- [TASK REQUIREMENTS]: Sort through the material below and copy each line with "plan".

.....

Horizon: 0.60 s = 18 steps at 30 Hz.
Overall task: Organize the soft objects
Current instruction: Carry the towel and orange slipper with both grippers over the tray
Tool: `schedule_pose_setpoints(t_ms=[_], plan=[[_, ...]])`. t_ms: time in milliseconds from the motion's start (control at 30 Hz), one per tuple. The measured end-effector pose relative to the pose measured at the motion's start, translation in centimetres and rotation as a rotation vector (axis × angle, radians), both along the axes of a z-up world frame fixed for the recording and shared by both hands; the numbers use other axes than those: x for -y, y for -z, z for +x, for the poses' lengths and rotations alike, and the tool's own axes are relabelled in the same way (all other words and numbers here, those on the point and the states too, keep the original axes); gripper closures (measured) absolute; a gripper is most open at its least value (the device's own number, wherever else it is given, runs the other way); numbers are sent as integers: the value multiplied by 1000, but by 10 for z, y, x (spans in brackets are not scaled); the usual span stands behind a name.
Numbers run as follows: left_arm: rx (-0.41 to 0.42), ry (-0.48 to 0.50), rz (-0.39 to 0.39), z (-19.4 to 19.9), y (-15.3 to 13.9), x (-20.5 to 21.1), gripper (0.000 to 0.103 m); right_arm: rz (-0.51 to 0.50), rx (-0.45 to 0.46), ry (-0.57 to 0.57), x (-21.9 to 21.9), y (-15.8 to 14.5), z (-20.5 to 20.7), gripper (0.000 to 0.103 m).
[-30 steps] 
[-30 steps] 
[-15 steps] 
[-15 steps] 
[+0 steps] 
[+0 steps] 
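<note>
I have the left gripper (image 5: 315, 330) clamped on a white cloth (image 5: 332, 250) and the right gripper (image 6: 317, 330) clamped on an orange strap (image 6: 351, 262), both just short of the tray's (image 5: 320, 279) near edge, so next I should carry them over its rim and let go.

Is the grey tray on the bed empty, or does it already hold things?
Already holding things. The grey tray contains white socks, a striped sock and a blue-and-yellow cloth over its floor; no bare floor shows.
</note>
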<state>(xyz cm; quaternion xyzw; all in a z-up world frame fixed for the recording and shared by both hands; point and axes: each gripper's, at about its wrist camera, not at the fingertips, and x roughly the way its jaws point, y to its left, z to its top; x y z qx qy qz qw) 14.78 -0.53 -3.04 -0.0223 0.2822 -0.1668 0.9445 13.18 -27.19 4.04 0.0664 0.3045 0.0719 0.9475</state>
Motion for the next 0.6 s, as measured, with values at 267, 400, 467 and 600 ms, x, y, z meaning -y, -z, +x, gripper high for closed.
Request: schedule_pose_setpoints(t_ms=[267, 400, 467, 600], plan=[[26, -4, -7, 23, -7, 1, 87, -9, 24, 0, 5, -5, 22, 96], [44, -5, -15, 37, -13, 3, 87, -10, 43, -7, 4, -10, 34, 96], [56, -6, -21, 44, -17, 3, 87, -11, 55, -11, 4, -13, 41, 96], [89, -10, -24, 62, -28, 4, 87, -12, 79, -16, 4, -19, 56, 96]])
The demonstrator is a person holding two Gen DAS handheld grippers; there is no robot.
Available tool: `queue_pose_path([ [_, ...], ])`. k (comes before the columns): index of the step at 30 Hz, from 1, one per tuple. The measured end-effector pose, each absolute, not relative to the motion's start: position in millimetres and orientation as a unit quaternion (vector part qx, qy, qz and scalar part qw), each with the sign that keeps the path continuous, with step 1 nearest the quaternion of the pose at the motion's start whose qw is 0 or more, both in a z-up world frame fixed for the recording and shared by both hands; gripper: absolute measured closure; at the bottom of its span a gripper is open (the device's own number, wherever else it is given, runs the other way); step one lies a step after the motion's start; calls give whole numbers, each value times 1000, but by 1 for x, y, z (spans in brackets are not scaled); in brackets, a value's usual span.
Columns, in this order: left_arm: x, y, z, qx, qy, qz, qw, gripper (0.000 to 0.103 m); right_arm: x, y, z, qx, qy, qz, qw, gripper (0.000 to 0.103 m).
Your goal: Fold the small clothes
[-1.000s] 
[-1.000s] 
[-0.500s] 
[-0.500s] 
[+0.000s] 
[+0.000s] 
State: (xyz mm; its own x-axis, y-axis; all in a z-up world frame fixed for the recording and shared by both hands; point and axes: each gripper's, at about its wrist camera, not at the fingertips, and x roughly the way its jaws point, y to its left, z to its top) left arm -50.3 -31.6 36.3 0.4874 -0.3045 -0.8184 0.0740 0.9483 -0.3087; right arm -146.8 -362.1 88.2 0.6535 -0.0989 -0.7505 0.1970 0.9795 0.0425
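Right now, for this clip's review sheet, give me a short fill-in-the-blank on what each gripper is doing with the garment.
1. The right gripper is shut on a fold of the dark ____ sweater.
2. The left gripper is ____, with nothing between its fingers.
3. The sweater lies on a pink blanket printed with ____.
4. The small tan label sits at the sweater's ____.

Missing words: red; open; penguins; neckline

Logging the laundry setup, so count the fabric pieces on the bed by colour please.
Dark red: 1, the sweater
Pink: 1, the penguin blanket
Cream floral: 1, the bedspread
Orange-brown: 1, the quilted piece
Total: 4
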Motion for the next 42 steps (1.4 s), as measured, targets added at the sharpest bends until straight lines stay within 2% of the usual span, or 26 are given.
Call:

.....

- [ANSWER TO THIS TASK]:
Tool: `schedule_pose_setpoints(t_ms=[_], plan=[[_, ...]])`. t_ms: time in milliseconds from the motion's start (control at 30 Hz), one per tuple. The measured end-effector pose relative to the pose measured at the motion's start, translation in centimetres and rotation as a rotation vector (axis × angle, radians), both along the axes of a z-up world frame fixed for the recording and shared by both hands; the numbers use other axes than those: x for -y, y for -z, z for +x, for the poses' lengths and rotations alike, and the tool's own axes are relabelled in the same way (all other words and numbers here, those on the point and the states too, keep the original axes); gripper closures (measured) absolute; a gripper is most open at its least value (the device's own number, wherever else it is given, runs the other way); numbers are sent as integers: the value multiplied by 1000, but by 10 for z, y, x (spans in brackets are not scaled); the usual span stands behind a name.
Request: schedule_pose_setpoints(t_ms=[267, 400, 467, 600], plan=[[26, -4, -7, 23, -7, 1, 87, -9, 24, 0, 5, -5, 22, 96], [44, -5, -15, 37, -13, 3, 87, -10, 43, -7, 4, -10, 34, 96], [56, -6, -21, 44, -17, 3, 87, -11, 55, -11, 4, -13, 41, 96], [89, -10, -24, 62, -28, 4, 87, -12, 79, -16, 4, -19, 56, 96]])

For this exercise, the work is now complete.